→ **Problem description**
Which lines in the listing below contain the word "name"? Copy each one.

→ **Records to process**
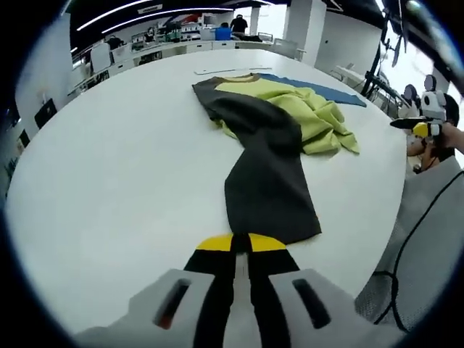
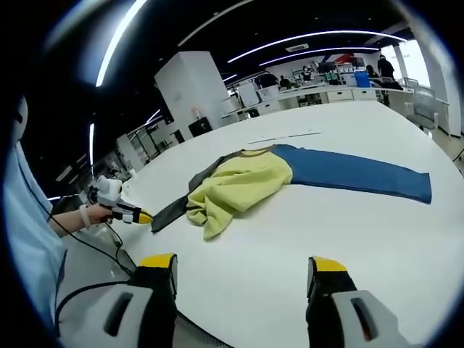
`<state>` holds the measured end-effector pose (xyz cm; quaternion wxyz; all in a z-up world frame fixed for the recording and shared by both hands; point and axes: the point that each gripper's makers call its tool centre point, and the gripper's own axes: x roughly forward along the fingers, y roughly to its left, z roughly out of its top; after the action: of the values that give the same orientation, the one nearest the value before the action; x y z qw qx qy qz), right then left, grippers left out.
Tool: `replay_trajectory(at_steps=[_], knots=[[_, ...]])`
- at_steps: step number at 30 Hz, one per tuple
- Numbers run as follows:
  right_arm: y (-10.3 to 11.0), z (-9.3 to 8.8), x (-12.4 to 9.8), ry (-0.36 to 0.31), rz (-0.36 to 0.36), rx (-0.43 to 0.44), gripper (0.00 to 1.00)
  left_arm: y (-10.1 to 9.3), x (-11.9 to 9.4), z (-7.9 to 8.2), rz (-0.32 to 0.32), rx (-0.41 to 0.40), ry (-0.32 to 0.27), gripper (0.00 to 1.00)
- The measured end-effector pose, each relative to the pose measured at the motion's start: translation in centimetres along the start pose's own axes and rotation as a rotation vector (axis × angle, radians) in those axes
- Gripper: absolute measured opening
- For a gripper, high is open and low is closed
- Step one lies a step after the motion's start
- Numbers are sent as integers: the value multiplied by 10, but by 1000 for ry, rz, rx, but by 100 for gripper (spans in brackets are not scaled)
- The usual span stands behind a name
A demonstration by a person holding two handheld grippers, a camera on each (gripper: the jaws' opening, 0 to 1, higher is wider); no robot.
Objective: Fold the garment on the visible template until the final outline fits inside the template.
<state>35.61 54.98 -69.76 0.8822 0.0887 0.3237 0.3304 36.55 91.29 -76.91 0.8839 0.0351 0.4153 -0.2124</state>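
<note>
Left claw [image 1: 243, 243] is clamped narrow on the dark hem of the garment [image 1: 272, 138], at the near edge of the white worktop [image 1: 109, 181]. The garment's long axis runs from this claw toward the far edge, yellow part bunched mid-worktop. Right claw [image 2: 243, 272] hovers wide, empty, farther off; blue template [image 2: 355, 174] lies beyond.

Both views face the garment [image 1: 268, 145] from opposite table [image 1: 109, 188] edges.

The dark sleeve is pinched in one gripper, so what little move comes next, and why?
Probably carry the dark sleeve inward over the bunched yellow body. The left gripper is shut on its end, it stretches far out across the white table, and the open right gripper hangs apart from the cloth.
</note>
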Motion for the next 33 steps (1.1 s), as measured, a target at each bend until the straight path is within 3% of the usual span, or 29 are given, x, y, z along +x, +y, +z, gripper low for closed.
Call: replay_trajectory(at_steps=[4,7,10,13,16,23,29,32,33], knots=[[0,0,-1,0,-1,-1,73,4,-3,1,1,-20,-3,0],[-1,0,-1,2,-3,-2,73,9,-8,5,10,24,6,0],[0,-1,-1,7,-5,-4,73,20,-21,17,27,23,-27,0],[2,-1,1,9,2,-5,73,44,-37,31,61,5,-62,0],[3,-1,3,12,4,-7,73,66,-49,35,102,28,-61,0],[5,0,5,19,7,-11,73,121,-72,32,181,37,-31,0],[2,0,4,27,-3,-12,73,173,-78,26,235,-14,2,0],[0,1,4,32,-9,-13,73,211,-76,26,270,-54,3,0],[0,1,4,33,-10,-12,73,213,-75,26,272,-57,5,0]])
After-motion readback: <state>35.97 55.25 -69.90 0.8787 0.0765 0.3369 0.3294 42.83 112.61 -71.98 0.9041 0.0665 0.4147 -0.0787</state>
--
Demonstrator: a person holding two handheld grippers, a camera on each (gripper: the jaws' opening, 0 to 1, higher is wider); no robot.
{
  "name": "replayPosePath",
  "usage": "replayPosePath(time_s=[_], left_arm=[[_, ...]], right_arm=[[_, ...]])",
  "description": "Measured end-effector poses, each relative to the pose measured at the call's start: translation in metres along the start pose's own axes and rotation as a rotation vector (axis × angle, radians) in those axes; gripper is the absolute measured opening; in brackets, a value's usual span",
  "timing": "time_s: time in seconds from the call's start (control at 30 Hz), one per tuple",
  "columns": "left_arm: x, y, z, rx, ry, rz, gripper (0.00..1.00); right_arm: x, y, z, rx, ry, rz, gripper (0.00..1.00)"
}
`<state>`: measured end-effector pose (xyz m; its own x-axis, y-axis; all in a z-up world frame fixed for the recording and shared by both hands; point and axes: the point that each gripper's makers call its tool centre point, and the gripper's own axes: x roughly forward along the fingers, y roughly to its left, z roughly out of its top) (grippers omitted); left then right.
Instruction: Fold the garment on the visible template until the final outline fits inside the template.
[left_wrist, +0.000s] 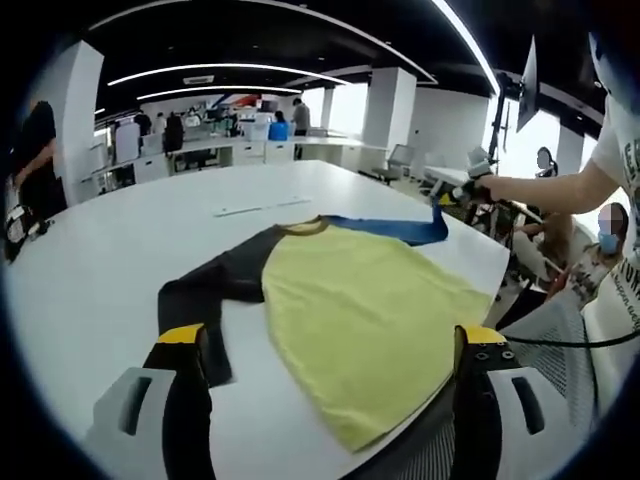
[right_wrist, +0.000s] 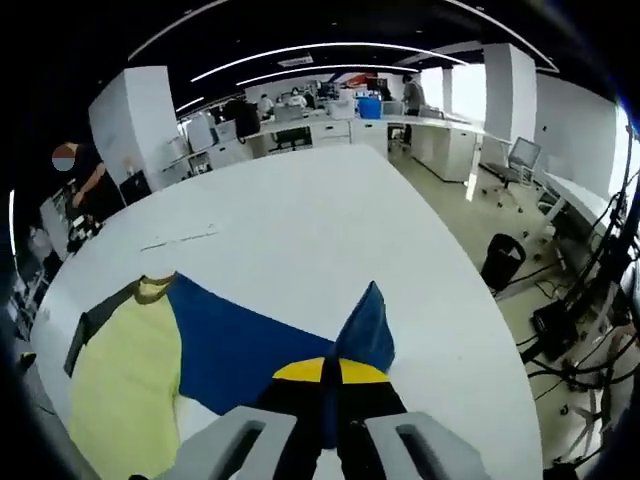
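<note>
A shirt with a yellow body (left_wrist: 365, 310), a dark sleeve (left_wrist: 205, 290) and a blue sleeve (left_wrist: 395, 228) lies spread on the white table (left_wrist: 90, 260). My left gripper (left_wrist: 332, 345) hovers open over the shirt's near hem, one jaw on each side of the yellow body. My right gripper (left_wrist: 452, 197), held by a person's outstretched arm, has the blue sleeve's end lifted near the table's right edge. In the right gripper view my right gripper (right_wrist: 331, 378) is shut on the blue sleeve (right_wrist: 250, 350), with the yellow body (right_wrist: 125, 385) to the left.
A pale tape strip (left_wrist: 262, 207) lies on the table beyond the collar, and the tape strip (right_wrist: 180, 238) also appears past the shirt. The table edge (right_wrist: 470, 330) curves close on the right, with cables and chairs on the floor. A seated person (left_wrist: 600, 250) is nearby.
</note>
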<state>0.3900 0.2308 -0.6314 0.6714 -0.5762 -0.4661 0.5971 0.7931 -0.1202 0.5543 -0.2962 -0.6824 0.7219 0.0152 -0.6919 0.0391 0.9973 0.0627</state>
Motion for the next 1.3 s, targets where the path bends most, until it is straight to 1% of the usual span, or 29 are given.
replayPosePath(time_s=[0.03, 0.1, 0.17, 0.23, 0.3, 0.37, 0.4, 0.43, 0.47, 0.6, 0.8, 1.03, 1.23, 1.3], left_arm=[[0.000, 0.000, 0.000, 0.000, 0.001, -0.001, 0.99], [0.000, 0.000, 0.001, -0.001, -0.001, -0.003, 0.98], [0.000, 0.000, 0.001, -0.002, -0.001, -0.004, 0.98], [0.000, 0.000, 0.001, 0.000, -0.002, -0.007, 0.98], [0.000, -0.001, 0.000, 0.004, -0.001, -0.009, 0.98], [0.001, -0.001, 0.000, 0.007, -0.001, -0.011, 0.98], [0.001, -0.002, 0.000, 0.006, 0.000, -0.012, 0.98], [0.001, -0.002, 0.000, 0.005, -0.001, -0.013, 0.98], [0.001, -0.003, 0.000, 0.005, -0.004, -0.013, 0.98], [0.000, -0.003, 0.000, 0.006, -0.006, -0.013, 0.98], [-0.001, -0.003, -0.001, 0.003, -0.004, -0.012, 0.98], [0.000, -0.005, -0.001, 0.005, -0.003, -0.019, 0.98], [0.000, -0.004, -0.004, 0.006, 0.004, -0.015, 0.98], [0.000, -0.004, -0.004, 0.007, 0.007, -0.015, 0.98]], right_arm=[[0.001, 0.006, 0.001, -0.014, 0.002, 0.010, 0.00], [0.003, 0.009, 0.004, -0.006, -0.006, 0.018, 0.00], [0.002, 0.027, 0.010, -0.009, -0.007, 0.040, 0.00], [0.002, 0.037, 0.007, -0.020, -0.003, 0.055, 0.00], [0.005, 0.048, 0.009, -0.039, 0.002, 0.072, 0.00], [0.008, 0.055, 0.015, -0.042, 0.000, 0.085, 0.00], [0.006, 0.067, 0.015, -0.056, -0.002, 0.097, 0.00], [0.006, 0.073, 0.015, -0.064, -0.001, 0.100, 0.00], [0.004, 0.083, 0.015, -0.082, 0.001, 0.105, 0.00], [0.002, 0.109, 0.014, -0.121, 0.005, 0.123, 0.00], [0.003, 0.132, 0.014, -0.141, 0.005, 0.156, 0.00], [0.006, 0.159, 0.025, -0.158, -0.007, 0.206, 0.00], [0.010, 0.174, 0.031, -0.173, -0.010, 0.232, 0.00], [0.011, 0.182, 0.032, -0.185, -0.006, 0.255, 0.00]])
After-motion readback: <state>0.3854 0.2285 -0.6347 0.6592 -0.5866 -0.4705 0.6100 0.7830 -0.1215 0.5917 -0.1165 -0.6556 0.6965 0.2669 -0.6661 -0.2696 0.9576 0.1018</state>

→ **Solution for this problem**
- The usual span stands behind a name
  "name": "replayPosePath",

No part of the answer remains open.